Tuesday, June 27, 2017

"we have beheld his glory"

"Because the reality of the relation is only maintained on the created side, the Incarnation cannot be reduced to an episode in the longer (eternal) life of the Logos.  Rather, the episode of this life must express fully the whole immutable reality on which it depends:  the person of the eternal Son.  What the Logos thus receives ex Maria, he receives in a mode that, rather than changing him, recapitulates [(read as something like transfigures, divinizes)] the reality into which he is incarnated" (166), such that (to quote Gregory of Nyssa) "'the mortal [element] that came to be in the immortal became immortality, and the corruptible [was] likewise changed into incorruptibility, and all the other [properties] similarly were transformed into impassible and divine [properties]. . . .'"

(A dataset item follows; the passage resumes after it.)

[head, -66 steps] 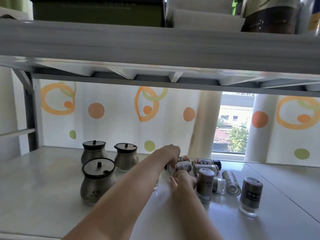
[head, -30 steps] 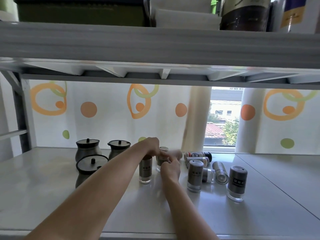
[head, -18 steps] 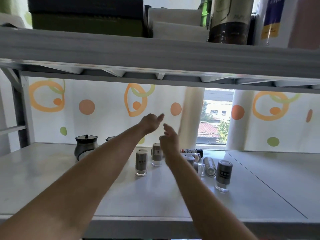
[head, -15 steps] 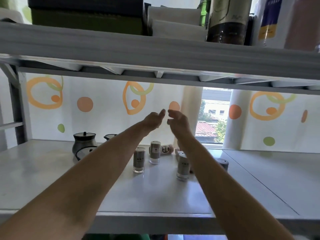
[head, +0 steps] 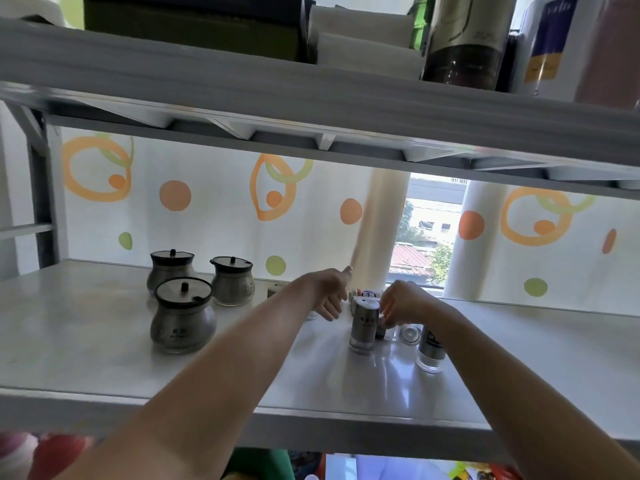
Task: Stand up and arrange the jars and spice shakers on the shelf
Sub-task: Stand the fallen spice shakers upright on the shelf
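Three squat, pot-bellied metal jars point(head: 183, 318) with dark knobbed lids already stand upright at the left of the smooth grey shelf point(head: 86, 358), so we judge the shakers to be the step in hand. Our left hand point(head: 327, 292) hangs open and empty; our right hand point(head: 403, 303) curls over the fallen shakers point(head: 388, 327) behind one upright steel-sleeved, clear-based shaker point(head: 363, 323) (whether it grips any, we cannot tell). Next we must lift a lying cylinder and set it on its base.

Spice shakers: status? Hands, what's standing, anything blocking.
Left hand open, empty. Right hand reaching into shaker cluster, grasp unclear. One shaker upright in front; some lying behind. Three jars upright left, clear.
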`<state>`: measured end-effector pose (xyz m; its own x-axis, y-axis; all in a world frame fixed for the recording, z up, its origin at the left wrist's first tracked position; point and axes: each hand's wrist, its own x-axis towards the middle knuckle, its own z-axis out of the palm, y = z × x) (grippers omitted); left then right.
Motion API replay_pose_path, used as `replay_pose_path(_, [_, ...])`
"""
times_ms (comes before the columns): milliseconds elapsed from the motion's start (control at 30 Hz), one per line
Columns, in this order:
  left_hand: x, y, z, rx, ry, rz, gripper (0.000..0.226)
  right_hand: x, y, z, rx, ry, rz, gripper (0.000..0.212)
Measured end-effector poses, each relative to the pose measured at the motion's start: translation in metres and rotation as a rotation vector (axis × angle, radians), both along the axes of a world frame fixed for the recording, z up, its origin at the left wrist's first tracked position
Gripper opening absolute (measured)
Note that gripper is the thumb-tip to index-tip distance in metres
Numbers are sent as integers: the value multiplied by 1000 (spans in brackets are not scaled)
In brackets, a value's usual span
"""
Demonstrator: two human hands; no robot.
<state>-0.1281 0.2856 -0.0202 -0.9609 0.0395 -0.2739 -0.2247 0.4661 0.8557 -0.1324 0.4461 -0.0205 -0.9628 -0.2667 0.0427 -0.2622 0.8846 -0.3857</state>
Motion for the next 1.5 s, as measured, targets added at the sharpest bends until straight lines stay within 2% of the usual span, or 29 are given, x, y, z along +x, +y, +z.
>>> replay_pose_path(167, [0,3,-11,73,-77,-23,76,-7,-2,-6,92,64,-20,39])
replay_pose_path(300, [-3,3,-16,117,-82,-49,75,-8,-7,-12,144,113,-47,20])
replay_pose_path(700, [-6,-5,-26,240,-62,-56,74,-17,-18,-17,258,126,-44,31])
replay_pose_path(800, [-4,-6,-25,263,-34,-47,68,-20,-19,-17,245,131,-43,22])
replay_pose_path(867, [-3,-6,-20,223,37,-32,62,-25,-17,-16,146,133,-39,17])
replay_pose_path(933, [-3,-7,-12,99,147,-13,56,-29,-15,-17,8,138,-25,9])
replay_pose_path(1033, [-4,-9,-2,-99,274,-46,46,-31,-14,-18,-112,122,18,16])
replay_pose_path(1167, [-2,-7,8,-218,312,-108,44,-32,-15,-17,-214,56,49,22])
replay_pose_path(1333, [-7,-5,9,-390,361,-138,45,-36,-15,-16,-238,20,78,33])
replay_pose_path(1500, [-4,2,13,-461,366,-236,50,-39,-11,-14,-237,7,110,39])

     Aaron Riches on St. Thomas Aquinas on the Incarnation, quoting also Gregory of Nyssa, Ad Theophilum (GNO 3.1, pp. 124-125), as trans. Behr, in Ecce homo:  on the divine unity of Christ, Interventions (Grand Rapids, MI:  Eerdmans, 2016), 166, 167, underscoring mine.  This in the context of Aquinas' famous insistence (a highly technical one) that God is not "really" related to the universe:
'the union of which we are speaking is not really in God, except only in our way of thinking; but in the human nature, which is a creature, it is really' [(165, quoting ST III.2.7)]. 
The relation between God and created being, the unity of this human nature with the Logos, allows God himself to be the foundation of reality on the creaturely side, while on the side of God—precisely because his is this foundation of reality—the relation cannot alter him in any way [(168)].